Reproduce only the lines of the material below that start at the line containing "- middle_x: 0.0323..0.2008" and stop at the line containing "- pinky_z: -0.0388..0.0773". Keep both end lines.
+++ AVAILABLE DATA +++
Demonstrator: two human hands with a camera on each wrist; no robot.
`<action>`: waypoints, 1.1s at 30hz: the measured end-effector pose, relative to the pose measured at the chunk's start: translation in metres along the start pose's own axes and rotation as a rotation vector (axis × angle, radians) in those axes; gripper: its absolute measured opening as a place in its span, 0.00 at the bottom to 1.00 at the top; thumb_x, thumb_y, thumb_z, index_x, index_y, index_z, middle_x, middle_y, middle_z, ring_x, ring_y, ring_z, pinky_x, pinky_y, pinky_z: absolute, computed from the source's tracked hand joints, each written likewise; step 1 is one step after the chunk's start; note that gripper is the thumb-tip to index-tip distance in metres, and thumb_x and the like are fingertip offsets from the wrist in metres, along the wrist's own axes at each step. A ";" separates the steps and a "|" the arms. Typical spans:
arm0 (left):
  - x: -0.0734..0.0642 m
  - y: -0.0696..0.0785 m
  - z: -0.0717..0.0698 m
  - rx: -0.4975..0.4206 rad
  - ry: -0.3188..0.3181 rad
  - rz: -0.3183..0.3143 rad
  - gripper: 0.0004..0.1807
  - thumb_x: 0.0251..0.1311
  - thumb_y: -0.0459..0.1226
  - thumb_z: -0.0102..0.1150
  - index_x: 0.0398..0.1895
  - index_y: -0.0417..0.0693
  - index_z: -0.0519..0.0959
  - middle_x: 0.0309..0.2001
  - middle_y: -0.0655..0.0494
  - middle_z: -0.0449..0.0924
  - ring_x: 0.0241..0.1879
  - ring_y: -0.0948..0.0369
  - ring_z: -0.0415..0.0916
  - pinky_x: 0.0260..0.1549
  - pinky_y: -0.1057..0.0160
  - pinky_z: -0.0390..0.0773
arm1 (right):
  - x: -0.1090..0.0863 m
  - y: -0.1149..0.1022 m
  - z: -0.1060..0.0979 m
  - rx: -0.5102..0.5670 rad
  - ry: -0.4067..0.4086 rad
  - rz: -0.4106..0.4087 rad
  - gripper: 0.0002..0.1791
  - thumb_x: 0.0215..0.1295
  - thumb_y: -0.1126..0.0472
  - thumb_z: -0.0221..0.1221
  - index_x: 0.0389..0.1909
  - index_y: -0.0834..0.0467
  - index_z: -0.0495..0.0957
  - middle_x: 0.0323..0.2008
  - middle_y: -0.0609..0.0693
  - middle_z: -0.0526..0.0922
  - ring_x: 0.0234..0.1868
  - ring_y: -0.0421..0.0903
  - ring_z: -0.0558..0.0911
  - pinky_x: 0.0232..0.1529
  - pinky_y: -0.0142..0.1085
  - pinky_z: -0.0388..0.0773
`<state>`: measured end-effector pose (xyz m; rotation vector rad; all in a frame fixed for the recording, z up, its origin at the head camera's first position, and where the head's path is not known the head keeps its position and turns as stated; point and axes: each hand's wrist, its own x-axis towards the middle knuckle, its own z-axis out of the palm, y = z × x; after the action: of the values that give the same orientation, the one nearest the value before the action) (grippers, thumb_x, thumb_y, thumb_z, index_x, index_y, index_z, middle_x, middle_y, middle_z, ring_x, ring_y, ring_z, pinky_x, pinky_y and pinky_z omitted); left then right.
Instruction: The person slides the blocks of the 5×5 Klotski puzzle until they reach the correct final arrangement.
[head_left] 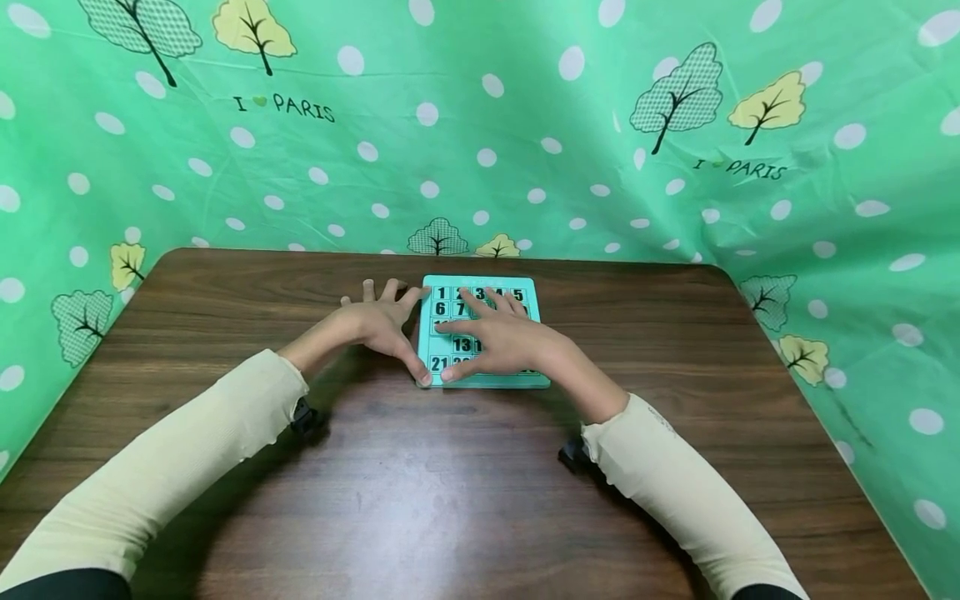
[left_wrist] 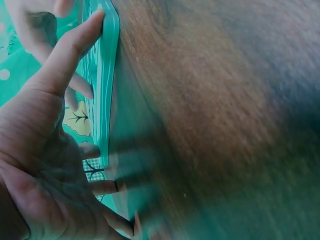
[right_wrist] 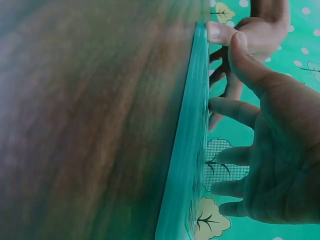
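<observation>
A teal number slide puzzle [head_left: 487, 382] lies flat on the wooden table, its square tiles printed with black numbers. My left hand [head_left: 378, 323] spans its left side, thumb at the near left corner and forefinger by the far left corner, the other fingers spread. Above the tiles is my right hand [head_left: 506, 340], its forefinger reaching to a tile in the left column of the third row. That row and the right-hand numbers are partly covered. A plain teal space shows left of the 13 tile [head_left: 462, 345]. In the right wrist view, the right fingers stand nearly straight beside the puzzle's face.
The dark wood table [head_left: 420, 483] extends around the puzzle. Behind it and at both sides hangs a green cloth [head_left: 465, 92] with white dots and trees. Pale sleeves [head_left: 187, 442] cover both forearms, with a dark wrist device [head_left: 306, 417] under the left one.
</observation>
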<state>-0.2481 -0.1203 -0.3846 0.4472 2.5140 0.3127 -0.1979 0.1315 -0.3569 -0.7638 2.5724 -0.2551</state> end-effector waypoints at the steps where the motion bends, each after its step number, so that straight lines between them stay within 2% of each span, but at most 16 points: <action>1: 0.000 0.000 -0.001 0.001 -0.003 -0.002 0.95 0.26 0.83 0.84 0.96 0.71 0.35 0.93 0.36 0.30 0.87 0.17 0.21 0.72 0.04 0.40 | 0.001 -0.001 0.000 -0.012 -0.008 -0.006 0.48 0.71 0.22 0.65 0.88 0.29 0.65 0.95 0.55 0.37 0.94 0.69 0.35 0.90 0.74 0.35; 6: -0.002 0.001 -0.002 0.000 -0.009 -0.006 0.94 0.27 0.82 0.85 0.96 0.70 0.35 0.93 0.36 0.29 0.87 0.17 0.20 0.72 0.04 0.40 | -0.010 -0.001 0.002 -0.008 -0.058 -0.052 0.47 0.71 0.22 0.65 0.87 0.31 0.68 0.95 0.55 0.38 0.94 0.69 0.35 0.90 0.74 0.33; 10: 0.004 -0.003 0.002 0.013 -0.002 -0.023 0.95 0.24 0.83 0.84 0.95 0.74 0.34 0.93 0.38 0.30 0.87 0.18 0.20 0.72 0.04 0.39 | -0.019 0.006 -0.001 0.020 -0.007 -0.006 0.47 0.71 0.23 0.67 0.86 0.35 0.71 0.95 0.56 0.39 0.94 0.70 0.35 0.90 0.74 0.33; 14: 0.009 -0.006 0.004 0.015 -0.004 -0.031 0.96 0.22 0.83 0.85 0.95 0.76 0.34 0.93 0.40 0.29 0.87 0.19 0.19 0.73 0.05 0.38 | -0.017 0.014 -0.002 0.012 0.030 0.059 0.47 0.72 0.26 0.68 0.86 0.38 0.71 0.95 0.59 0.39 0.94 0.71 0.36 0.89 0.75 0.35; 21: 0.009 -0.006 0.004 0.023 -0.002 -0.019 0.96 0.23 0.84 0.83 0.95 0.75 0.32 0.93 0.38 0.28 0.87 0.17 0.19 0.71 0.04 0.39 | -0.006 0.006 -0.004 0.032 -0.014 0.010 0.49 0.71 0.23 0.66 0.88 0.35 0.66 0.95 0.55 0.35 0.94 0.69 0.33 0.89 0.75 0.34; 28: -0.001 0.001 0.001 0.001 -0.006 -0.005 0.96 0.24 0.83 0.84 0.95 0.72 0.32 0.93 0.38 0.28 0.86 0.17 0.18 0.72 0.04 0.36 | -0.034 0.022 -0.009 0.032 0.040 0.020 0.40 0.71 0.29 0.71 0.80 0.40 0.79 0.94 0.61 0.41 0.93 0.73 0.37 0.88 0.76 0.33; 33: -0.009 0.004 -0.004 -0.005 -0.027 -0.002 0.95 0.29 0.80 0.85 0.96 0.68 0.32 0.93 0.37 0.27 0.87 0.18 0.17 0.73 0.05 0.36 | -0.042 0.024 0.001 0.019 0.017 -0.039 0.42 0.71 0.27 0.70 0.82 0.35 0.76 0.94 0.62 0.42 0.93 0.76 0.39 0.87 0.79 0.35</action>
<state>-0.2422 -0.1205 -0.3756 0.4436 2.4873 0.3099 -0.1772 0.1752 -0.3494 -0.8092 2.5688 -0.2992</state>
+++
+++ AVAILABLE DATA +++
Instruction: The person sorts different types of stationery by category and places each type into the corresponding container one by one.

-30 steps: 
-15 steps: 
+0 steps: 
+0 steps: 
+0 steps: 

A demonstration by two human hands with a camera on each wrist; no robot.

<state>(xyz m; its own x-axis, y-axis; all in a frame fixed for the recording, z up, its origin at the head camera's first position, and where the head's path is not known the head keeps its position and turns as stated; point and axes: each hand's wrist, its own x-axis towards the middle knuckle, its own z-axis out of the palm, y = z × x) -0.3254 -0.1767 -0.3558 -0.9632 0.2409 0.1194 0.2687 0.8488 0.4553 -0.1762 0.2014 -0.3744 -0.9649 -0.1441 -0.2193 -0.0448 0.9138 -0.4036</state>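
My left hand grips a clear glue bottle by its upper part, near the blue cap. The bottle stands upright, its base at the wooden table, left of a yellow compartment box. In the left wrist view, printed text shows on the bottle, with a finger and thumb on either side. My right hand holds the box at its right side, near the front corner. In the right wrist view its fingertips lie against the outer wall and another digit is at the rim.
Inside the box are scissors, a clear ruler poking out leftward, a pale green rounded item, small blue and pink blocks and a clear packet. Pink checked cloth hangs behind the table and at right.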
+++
### SOLUTION FOR THIS PROBLEM
  - middle_x: 0.0323..0.2008
  - middle_y: -0.0609..0.0693
  - middle_z: -0.0526..0.0922
  - ring_x: 0.0234..0.1868
  - ring_y: -0.0421..0.0903
  - ring_z: -0.0558..0.0911
  - pinky_x: 0.0232..0.1529
  - pinky_y: -0.0142..0.1085
  - pinky_z: -0.0388..0.0773

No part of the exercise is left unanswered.